[イベントレポート]

「だれでもデータサイエンティスト」目指すリクルート―データマネジメント2016より

2016年3月16日(水)杉田 悟(IT Leaders編集部)

トヨタが2016年1月、シリコンバレーにAI(人工知能)の開発拠点「Toyota Research Institute」設立を発表し、米国政府の研究機関DARPAやGoogleからAIの大物を招へいしたことは記憶に新しい。それよりひと足早く、2015年11月にシリコンバレーにAIの研究機関を立ち上げた日本企業がある。それがリクルートホールディングス(リクルート)だ。2016年3月11日に東京・目黒雅叙園で開催されたデータマネジメント2016で、リクルートでAIを牽引する石山洸氏が、同社のAI研究所が進める「データマネジメントの民主化」を解説した。

リクルートホールディングスの石山洗氏

 リクルートがシリコンバレーに設立したのは、日本にあったRecruit Institute of Technology(RIT)を移設したものだ。移設にあたってRITは、新規事業のための広範技術のための研究機関からAI専門の研究機関に生まれ変わった。石山氏によると、そのRITが目指しているのが、「だれでもデータサイエンティストになれる社会」の実現だという。

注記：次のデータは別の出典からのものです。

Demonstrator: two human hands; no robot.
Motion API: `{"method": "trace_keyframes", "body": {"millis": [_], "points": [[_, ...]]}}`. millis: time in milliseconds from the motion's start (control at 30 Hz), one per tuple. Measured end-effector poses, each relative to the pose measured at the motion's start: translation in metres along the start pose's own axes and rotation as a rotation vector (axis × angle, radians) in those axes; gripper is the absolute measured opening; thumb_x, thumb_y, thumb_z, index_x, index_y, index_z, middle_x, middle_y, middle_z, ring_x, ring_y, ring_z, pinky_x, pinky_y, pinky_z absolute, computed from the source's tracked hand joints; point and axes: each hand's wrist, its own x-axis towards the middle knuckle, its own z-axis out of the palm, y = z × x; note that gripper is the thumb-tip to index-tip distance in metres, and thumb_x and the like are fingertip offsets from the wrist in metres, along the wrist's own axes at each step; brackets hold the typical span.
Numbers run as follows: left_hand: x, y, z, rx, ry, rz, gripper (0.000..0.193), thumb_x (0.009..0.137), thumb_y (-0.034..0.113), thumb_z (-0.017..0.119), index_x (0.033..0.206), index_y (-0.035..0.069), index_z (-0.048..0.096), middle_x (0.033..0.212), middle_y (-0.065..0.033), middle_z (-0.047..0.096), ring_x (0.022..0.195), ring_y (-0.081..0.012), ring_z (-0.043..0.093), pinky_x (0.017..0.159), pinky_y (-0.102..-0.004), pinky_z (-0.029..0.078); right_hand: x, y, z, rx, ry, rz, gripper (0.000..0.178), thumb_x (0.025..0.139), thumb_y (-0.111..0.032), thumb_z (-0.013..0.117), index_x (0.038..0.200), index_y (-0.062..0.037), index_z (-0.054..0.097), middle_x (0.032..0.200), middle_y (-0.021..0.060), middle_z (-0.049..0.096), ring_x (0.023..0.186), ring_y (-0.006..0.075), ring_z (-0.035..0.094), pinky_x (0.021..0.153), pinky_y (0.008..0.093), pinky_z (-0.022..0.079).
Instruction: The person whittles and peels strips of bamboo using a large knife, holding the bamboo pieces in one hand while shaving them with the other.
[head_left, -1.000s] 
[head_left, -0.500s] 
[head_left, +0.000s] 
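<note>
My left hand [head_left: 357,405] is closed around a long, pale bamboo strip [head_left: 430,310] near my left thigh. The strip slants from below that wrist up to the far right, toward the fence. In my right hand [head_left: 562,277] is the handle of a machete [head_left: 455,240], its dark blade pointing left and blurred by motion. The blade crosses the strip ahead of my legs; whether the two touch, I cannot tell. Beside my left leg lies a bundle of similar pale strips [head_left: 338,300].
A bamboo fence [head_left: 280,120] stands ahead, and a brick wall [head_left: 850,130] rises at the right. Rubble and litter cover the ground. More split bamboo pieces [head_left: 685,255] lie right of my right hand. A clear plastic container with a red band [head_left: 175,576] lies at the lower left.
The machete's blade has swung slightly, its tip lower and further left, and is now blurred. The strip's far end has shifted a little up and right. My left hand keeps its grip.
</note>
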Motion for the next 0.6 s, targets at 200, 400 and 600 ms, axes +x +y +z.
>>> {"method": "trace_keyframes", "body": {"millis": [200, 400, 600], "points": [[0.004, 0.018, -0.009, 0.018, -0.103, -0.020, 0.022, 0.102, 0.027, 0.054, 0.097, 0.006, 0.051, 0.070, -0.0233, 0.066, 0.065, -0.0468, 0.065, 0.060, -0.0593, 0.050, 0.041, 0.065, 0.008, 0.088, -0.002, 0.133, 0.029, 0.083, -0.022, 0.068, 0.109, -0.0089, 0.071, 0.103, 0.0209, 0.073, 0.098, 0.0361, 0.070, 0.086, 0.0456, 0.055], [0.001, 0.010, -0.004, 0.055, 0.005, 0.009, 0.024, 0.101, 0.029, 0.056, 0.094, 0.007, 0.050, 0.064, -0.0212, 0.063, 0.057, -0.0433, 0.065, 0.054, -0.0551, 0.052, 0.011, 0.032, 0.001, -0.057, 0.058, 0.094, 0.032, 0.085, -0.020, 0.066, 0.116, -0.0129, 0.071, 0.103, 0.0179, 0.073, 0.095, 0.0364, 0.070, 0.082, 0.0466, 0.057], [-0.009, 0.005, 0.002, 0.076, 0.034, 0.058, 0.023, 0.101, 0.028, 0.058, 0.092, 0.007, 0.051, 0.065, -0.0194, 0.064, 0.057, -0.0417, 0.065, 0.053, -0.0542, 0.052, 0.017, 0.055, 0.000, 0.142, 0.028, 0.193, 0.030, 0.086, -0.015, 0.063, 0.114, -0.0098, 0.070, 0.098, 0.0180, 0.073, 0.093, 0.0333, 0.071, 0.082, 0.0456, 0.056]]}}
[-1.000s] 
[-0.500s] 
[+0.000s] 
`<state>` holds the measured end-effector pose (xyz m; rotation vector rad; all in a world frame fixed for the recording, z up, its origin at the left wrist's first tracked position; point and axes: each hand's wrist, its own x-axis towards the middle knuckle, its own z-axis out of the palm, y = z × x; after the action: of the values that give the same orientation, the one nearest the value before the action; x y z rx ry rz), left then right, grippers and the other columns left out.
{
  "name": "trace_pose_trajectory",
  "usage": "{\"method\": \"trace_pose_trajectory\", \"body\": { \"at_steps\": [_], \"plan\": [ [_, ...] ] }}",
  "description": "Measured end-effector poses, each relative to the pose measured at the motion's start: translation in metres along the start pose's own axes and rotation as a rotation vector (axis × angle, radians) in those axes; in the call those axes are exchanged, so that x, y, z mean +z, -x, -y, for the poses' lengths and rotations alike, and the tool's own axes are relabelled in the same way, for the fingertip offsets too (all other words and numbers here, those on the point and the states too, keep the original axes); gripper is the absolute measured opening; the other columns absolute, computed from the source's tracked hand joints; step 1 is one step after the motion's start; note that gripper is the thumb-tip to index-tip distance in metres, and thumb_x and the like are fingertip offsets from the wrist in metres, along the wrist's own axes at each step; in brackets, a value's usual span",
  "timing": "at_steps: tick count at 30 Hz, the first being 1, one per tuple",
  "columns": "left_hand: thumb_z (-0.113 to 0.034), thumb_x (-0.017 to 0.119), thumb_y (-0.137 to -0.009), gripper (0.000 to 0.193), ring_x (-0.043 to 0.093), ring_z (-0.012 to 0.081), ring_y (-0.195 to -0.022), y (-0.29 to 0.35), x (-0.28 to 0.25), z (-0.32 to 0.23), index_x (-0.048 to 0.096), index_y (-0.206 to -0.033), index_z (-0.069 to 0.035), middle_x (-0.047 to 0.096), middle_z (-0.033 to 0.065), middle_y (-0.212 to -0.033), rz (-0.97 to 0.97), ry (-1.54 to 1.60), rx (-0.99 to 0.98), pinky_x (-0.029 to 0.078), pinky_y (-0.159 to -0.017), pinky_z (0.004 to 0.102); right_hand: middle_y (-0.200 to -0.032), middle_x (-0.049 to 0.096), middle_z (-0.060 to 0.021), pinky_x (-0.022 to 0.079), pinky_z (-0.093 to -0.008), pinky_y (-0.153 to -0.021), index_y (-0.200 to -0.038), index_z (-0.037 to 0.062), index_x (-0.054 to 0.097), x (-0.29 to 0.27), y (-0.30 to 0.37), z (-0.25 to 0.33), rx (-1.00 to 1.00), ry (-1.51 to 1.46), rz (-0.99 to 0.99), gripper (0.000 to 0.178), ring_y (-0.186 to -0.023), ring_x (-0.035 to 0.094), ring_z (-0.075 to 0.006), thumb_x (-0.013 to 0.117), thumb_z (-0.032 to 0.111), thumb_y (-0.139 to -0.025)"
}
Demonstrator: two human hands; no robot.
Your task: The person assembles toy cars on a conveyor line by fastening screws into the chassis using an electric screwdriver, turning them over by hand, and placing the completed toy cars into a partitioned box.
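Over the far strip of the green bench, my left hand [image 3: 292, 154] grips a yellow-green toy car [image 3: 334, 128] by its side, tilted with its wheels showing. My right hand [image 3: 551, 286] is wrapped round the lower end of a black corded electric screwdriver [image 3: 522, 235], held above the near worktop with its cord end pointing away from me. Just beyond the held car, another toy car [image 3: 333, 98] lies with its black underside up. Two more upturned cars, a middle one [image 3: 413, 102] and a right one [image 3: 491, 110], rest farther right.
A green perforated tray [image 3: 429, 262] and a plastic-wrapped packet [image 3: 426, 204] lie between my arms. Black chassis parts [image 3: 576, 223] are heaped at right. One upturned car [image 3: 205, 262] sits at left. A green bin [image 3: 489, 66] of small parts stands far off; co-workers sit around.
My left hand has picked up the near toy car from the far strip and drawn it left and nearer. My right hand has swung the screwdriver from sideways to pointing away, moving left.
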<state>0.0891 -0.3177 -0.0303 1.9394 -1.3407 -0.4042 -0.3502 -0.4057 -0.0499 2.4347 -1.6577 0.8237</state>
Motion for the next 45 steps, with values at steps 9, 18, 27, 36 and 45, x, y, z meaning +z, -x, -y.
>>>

 その内容に触れる前に、トヨタにも負けないRITの陣容を紹介しておく。トップに就任したのが、元Googleの研究者であるAlon Halevy氏。エンタープライズの情報統合基盤を提供するNimble Technologyの創業者でもある。そして、アドバイザーに世界的なAIの権威をずらりと並べた。

 米カーネギーメロン大学教授のTom M. Mitchell氏は、世界で初めて機械学習の学部を設立した人物で、機械学習の代表的な研究者だ。元・米ワシントン大学教授のOren Etzioni氏は、情報検索分野における著名な研究者で、AAAI(米国人工知能学会)フェローを務める。米コロンビア大学教授のDavid M. Blei氏は、膨大なデータの中からパターンを見つけるための代表的な機械学習手法であるトピックモデルの第一人者。

 このようなメンバーでRITが推し進めている研究が「例えばレンジでチンする機械学習」だ。レンジでチンするがごとく、誰もがかんたんに機械学習を使いこなせるようになることを目指している。